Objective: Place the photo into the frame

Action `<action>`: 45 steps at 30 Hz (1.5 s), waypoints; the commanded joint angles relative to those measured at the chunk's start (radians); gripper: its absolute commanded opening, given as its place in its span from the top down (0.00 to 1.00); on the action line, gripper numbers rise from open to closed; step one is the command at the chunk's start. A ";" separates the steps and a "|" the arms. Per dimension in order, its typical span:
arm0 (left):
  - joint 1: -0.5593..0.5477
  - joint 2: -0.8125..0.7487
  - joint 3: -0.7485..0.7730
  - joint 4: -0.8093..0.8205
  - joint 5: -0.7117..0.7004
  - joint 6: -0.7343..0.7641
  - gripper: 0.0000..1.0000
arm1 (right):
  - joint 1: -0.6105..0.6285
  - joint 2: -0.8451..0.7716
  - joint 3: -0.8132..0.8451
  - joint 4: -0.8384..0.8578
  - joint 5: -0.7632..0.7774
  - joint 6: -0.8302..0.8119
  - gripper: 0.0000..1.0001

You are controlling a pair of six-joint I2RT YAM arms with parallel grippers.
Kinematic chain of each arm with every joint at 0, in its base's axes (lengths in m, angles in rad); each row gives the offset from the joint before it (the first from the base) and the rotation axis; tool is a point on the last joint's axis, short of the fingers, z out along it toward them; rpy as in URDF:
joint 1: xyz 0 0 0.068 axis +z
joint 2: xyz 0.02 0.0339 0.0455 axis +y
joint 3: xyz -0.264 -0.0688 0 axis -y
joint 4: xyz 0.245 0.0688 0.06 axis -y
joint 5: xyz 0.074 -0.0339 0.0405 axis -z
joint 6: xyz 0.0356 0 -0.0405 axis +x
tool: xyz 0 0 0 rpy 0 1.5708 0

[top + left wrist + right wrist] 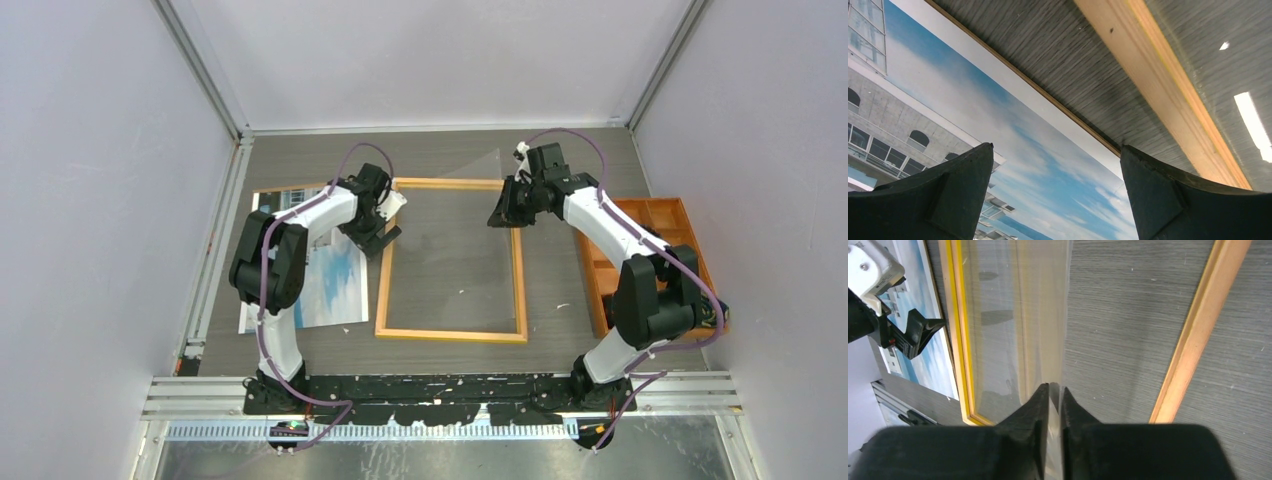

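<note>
Only at the wrist is the right gripper [1054, 388] seen pinching a clear sheet [1018, 315] over the frame [1193, 335] (left gripper [1056, 146] spread).

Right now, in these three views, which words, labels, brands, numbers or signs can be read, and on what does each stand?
None can be read. Only sky, clouds and buildings show on the photo; the frame, the clear sheet and the orange tray carry no print that I can see.
</note>
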 commanded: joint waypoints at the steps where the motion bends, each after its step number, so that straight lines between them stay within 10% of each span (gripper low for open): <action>1: -0.011 0.001 0.019 0.040 0.015 -0.010 0.00 | -0.009 0.021 -0.017 0.064 -0.037 0.026 0.77; 7: -0.018 0.004 0.008 0.044 0.014 -0.006 0.00 | -0.010 0.055 -0.031 0.114 -0.072 0.066 0.49; 24: -0.020 -0.032 -0.024 0.056 0.016 0.005 0.00 | -0.010 0.074 -0.021 0.047 0.107 0.045 0.17; 45: -0.018 -0.055 -0.029 0.059 0.019 0.003 0.00 | -0.011 0.158 0.004 0.018 0.164 0.016 0.11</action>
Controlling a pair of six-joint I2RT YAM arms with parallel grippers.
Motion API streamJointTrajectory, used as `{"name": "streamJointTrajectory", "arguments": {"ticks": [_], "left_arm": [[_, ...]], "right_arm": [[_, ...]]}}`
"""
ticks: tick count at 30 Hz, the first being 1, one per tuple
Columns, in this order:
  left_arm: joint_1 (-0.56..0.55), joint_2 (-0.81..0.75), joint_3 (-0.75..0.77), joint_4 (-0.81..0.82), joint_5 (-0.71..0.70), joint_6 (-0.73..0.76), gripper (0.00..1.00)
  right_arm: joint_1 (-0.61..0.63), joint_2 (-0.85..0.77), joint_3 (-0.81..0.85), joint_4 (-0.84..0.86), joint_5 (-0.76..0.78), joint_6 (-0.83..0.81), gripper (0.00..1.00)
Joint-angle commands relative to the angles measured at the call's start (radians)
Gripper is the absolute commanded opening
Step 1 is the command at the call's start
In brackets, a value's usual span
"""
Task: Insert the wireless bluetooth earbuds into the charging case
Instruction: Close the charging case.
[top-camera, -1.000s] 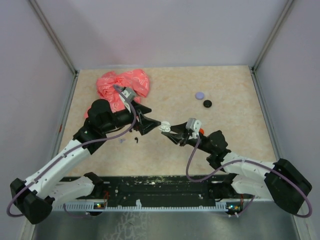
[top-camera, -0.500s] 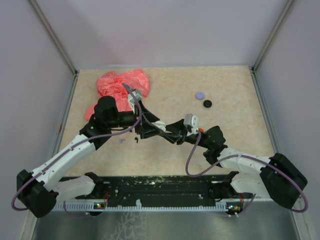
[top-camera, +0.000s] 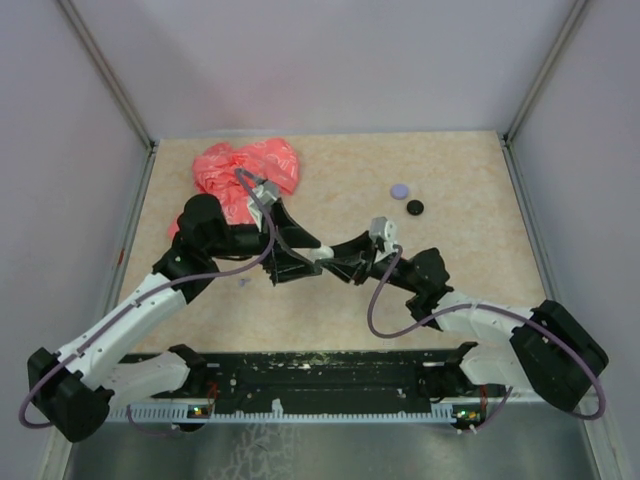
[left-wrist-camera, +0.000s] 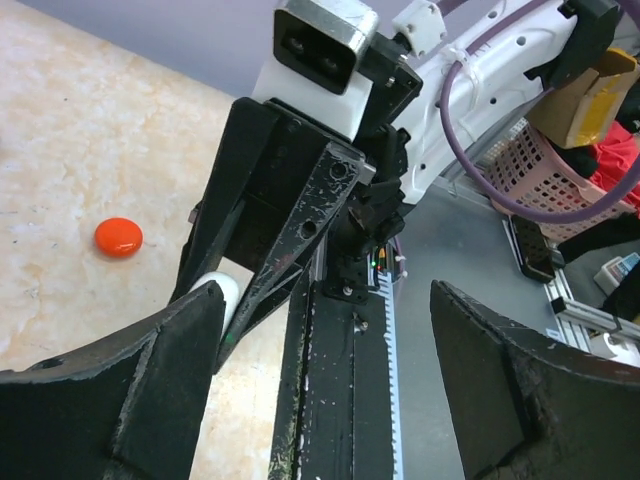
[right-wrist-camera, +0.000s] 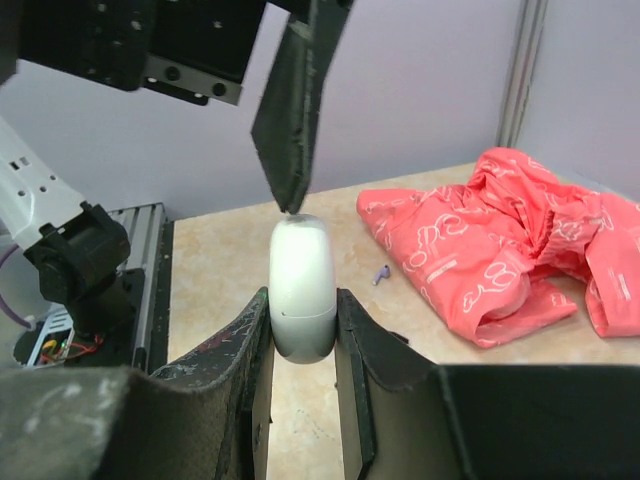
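Pinching a smooth white oval plastic charging case in the right gripper, jaws pressed flat to both its sides. Spread wide on the left gripper, with the case in the gap and one black fingertip down at its top end, touching or just shy, hard to tell. Out from the case toward the left arm: a tiny pale purple stemmed earbud and a tiny black stemmed earbud, loose on the beige tabletop, both outside the case. Beyond the case, a crumpled pink-red printed cloth. Well to the case's far right, a pale purple round disc beside a black round disc. Near the case, a red-orange round disc.
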Motion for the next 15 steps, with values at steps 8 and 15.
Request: {"name": "streamJointTrajectory", "arguments": {"ticks": [8, 15], "left_arm": [[0.007, -0.028, 0.053, -0.291, -0.457, 0.172, 0.92], [0.022, -0.036, 0.046, -0.423, -0.852, 0.246, 0.96]], "right_arm": [[-0.068, -0.047, 0.035, -0.223, 0.109, 0.102, 0.00], [-0.122, -0.120, 0.048, -0.599, 0.211, 0.122, 0.00]]}}
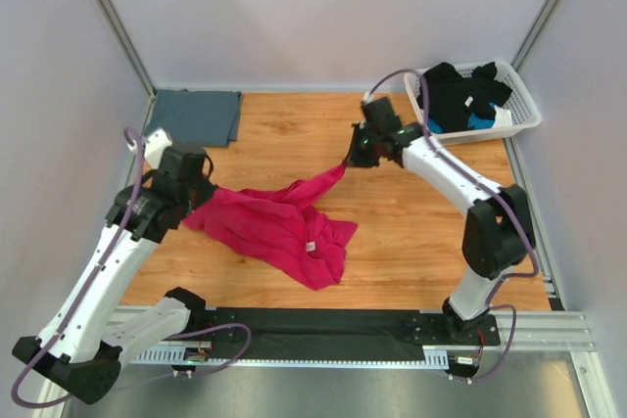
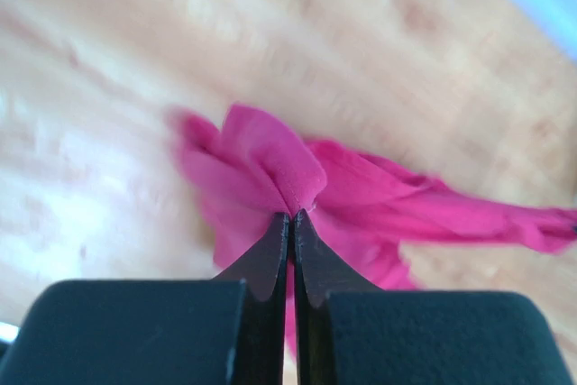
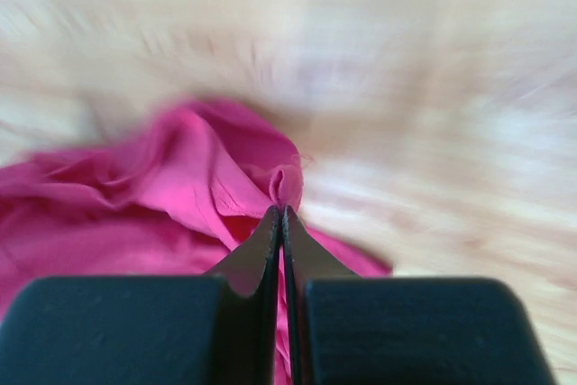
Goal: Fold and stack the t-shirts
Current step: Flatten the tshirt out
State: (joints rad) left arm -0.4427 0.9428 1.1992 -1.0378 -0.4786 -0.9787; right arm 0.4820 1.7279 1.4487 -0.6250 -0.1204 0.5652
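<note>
Pink shirt [image 1: 284, 227] lay crumpled on the table [image 1: 421, 232], left of centre, long axis running near-left to far-right. Left jaws were clamped on its left edge, right jaws on its stretched far-right end. Grey shirt [image 1: 199, 115] lay folded flat at the far-left corner.

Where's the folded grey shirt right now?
Top view: the blue-grey t-shirt lies flat in the table's far-left corner, beyond the left gripper, apart from the pink t-shirt.

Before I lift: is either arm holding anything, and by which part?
The pink t-shirt. Left gripper: jaws shut on a bunched fold at its left edge. Right gripper: jaws shut on its stretched far end.
</note>
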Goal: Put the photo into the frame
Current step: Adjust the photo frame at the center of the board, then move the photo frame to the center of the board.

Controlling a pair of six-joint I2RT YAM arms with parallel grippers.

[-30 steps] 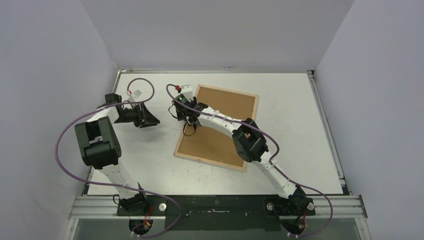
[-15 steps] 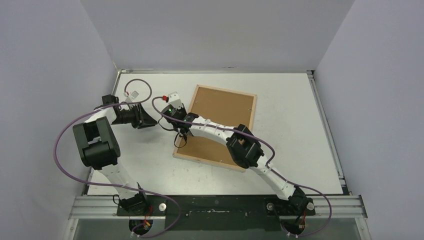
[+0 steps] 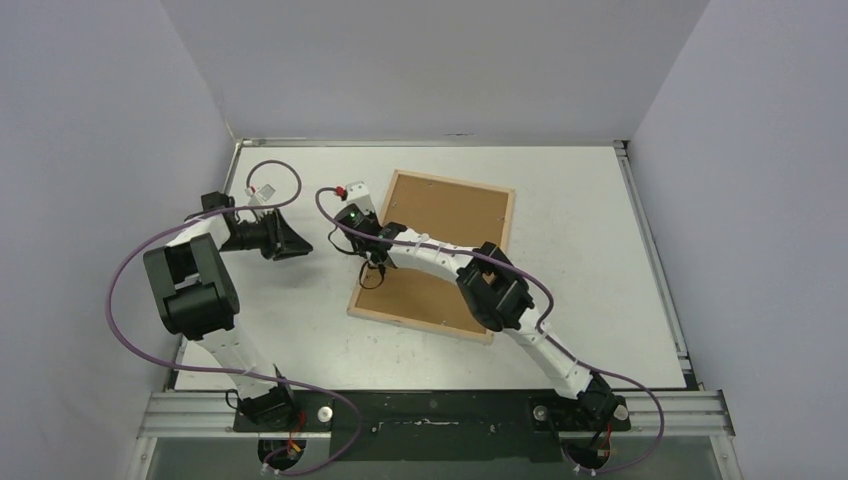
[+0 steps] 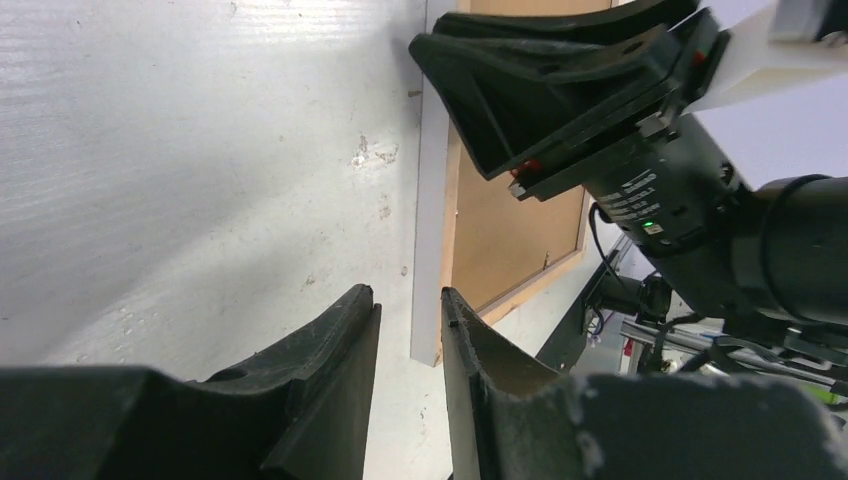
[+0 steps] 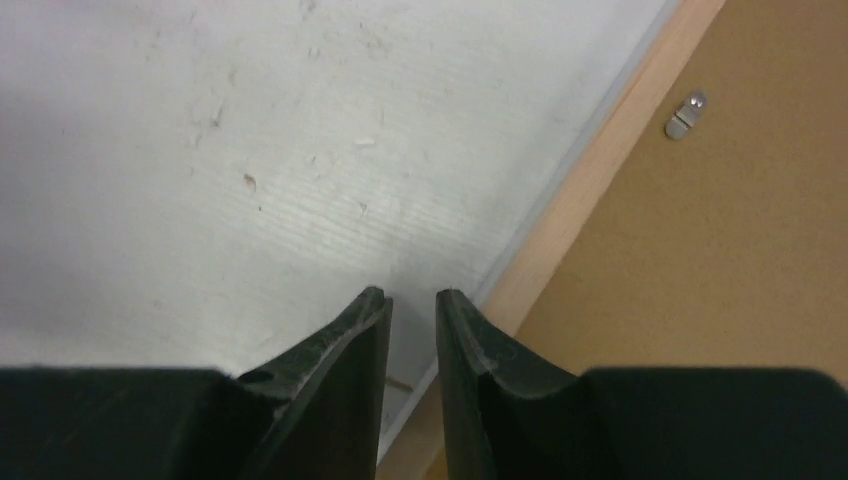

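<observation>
Since no white-backed paper photo shows in any view, we judge the task barely begun — backing out, print in remain. The left gripper [image 3: 303, 244] hangs narrowly parted, empty, near the pale wooden rectangular frame [image 3: 420, 325]; the right gripper [image 5: 412, 298], equally narrow, holds nothing over its left bar. Inside lies a brown fibreboard backing panel [image 3: 445, 215].

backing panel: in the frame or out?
In. The brown panel fills the frame, flat on the table; a metal clip sits near its edge. Whether the photo lies under it: cannot tell.
</observation>
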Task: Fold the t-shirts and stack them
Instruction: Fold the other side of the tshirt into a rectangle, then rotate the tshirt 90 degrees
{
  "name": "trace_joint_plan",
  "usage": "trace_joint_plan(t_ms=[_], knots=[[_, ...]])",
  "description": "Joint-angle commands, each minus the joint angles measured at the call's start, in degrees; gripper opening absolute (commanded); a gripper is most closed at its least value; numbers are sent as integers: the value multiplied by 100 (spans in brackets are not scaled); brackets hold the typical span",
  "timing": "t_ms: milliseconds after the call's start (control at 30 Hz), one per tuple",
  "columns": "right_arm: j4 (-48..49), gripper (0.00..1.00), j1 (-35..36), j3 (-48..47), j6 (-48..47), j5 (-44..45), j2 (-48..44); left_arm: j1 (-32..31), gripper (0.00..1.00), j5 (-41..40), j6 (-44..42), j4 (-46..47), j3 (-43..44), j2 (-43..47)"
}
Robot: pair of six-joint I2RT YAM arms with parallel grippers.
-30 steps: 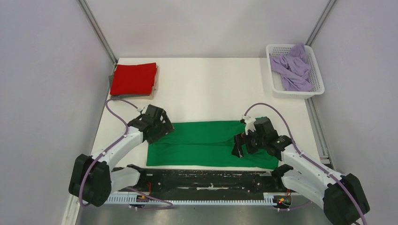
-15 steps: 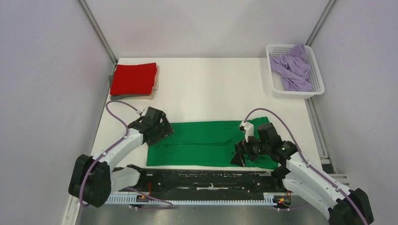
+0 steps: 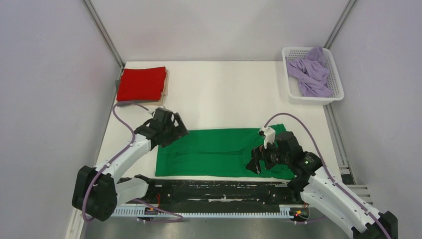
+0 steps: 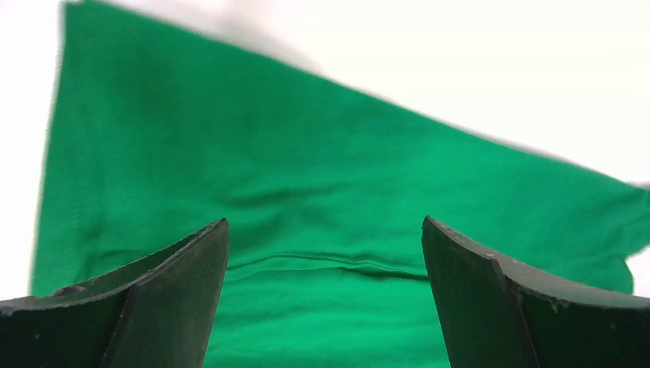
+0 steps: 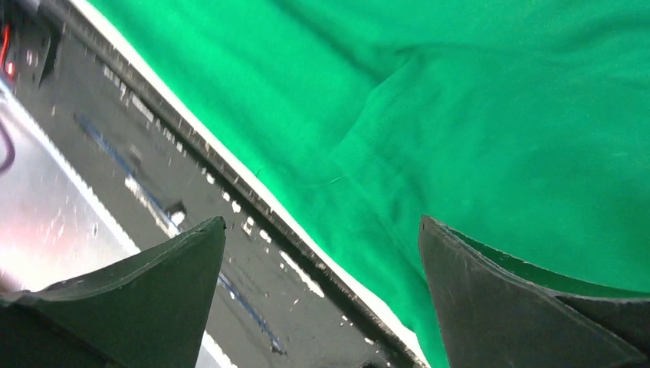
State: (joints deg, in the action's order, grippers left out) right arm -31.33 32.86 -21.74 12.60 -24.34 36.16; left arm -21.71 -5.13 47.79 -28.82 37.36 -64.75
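A green t-shirt (image 3: 214,152) lies folded into a long strip near the table's front edge. It also fills the left wrist view (image 4: 322,192) and the right wrist view (image 5: 475,115). My left gripper (image 3: 176,134) is open and empty above the strip's far left corner. My right gripper (image 3: 253,164) is open and empty over the strip's right part at the near edge. A folded red t-shirt (image 3: 142,83) tops a stack with grey and tan ones at the far left. A lavender t-shirt (image 3: 311,73) lies crumpled in the basket.
A white mesh basket (image 3: 336,87) stands at the far right corner. The black rail (image 3: 214,186) of the arm bases runs along the near edge, also shown in the right wrist view (image 5: 153,199). Metal frame posts stand at both back corners.
My right gripper has drawn back toward the near edge and turned a little. My left gripper has shifted slightly up and right over the strip's left corner. The green t-shirt has not moved.
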Motion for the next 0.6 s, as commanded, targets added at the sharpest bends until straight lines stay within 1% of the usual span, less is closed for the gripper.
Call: trace_joint_plan(t_ms=[0, 100, 133, 200, 233, 333, 367, 467, 567], knots=[[-172, 98, 3, -424, 708, 1446, -94, -235, 100, 660, -511, 576, 415, -204], [-91, 98, 1, -176, 1366, 2631, -4, -254, 100, 586, -595, 490, 234, -424], [2, 98, -7, -43, 1543, 2878, 61, -254, 100, 533, -569, 423, 159, -504], [307, 98, -45, 156, 1732, 3108, 348, -256, 100, 269, -474, 373, -70, -681], [513, 98, -62, 248, 1785, 3158, 489, -254, 100, 228, -429, 375, -172, -739], [920, 98, -209, 279, 1910, 3759, 1215, -259, 100, 237, -347, 499, -426, -859], [1098, 98, -279, 261, 1922, 3862, 1485, -254, 100, 327, -332, 596, -515, -859], [2126, 98, -548, 283, 1860, 3774, 2150, -268, 100, 657, -154, 885, -802, -716], [3042, 98, -999, 237, 1953, 3619, 2834, -284, 100, 696, 56, 926, -954, -505]])
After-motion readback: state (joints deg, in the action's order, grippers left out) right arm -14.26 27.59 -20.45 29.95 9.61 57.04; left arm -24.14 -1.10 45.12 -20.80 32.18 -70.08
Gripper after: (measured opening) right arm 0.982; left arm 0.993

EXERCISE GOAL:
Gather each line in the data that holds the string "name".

EXERCISE OUTPUT:
Motion API streamJointTrajectory, used as `{"name": "streamJointTrajectory", "arguments": {"ticks": [_], "left_arm": [[_, ...]], "right_arm": [[_, ...]]}}`
Request: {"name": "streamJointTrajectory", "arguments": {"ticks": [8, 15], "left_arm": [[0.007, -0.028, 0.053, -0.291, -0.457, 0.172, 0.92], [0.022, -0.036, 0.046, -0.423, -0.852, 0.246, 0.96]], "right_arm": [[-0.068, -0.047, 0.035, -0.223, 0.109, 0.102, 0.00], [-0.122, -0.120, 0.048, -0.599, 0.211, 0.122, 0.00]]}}
  "name": "trace_joint_plan",

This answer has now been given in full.